The fact that both Franklin and Priestley were as active politically as they were scientifically gives Johnson's book its major theme: how the interconnectedness of different disciplines (science, business, religion, politics) in the 18th century fuelled an explosion in scientific discovery, political progress and cultural advancement. Whereas today, scientists are scientists, politicians are politicians, captains of industry are captains of industry and religious leaders are religious leaders, during the Enlightenment it was eminently possible to be all of these things simultaneously - with each discipline informing and illuminating the others.

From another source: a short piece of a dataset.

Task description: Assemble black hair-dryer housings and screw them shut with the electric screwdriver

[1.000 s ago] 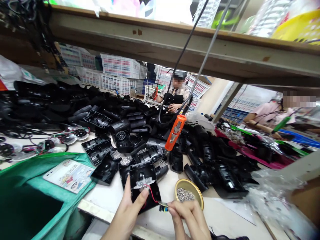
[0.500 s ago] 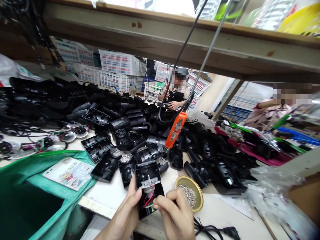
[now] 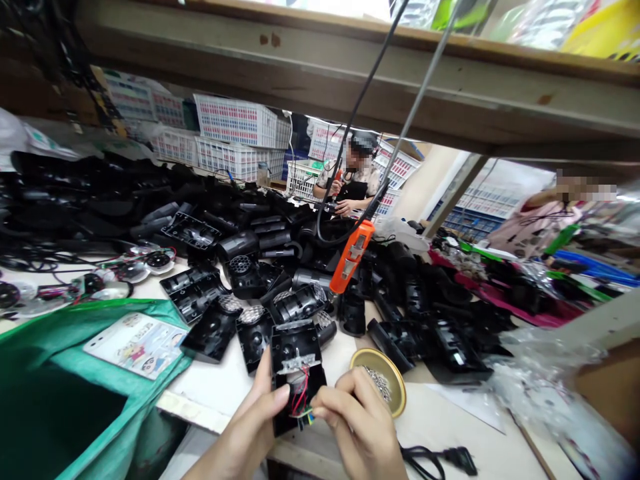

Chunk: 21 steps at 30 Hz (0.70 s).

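My left hand (image 3: 260, 413) is closed around the lower left side of a black plastic housing (image 3: 296, 347), its thumb along the edge. Inside the open housing, red wires (image 3: 301, 393) run down to a small green circuit board (image 3: 304, 415) near the bottom end. At that board's right edge, my right hand (image 3: 363, 417) pinches with thumb and forefinger. Just beyond the right hand is a gold-coloured bowl (image 3: 397, 383) of small silver screws. An orange electric screwdriver (image 3: 353, 257) hangs on a cable above more black housings.
Black housings (image 3: 200, 293) are heaped across the bench. A green cloth-lined bin (image 3: 145, 400) with a printed card (image 3: 137, 347) on it stands at left. A black plug and cord (image 3: 457, 460) lie at lower right, beside clear plastic bags (image 3: 550, 393). Two people work beyond.
My right hand has shifted slightly right, and the circuit board's right end now sits raised and tilted at its fingertips. My left hand keeps its hold on the housing.
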### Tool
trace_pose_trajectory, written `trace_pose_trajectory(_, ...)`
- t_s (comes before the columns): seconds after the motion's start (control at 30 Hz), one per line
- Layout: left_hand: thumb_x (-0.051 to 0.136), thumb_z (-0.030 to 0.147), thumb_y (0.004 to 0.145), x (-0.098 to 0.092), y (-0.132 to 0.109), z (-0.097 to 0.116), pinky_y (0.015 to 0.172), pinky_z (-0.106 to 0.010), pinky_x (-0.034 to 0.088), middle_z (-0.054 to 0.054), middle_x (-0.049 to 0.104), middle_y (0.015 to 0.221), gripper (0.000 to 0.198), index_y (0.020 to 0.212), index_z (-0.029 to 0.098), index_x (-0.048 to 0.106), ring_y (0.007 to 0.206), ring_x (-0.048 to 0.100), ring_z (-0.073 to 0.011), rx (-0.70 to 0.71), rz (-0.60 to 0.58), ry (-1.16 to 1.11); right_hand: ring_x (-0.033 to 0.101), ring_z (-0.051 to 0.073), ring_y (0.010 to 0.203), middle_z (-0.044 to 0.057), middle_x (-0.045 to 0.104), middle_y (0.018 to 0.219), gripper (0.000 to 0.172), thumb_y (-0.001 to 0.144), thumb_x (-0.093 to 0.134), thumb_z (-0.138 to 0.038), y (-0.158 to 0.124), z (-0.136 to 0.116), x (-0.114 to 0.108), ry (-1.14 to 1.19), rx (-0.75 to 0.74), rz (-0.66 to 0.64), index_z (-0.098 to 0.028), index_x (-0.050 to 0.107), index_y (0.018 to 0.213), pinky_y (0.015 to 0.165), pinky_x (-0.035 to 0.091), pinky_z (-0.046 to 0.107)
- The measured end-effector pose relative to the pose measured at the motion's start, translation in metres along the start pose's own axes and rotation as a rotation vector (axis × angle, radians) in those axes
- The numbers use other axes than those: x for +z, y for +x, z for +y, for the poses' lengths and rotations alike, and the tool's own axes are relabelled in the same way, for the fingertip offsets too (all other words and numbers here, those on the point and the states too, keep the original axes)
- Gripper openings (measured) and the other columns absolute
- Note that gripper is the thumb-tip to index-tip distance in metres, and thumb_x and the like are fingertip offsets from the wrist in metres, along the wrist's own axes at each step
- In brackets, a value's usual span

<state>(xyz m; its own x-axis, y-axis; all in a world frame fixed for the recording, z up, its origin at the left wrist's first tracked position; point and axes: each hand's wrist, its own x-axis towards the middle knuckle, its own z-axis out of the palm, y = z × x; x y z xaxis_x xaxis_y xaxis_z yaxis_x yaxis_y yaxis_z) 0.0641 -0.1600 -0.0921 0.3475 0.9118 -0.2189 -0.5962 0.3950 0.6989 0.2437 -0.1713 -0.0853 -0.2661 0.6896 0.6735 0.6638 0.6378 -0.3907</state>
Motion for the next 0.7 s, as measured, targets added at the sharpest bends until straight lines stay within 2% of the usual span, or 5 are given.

The free flow of ideas between disciplines is one of the reasons for the sudden flowering of science and culture in the late 18th century. In his book, Johnson also argues for the significance of geographical location, both at the micro scale (in the late 18th century, intellectuals from different walks of life congregated in the coffee-house opposite St Paul's cathedral, excitedly discussing their ideas while hopped up on this new imported brew) and the macro one (Johnson makes a lot of the fact that the Lunar Society was based adjacent to the coalfields of the north of England; the great store of energy laid down in the carboniferous era - thanks to the very process of photosynthesis that Priestley and Franklin had glimpsed - fuelling intellectual progress as well as the furnaces and engines of the world's first factories.)
Information flows, patterns repeating at different scales and the importance of geographical location are all classic Steven Johnson themes and are presented very well and very entertainingly in
The Invention of Air. Which is just as well, because as a biography it's not great: Johnson seems far more interested in what Priestley symbolised than what Priestley was actually like. But perhaps this is deliberate - after all, Johnson doesn't subscribe to the Great Man view of history, preferring to see progress as a collaborative and often accidental process that owes more to information exchange and quirks of geography than to individual genius.
(Which incidentally makes a nonsense of the first two endorsements on the back cover of the book, praising Johnson for presenting Priestley as '
brilliant...one of the most fascinating personalities of his era' and as '
a new American hero'.)
It's a view that resonates well today: one of the things I like very much about
Twitter, for example, is that you get intellectuals from different disciplines - including
Steven Johnson himself - discussing their thoughts and ideas in a public forum where anyone can follow and contribute to the conversation, like an Information Age version of the London coffee-house.
Whether Twitter will give rise to a new Enlightenment remains to be seen, but one of the messages of this book is that the oxygen of information exchange can cause important ideas to grow and flourish, resulting in bursts of progress that change the world for the better. And I like that thought very much.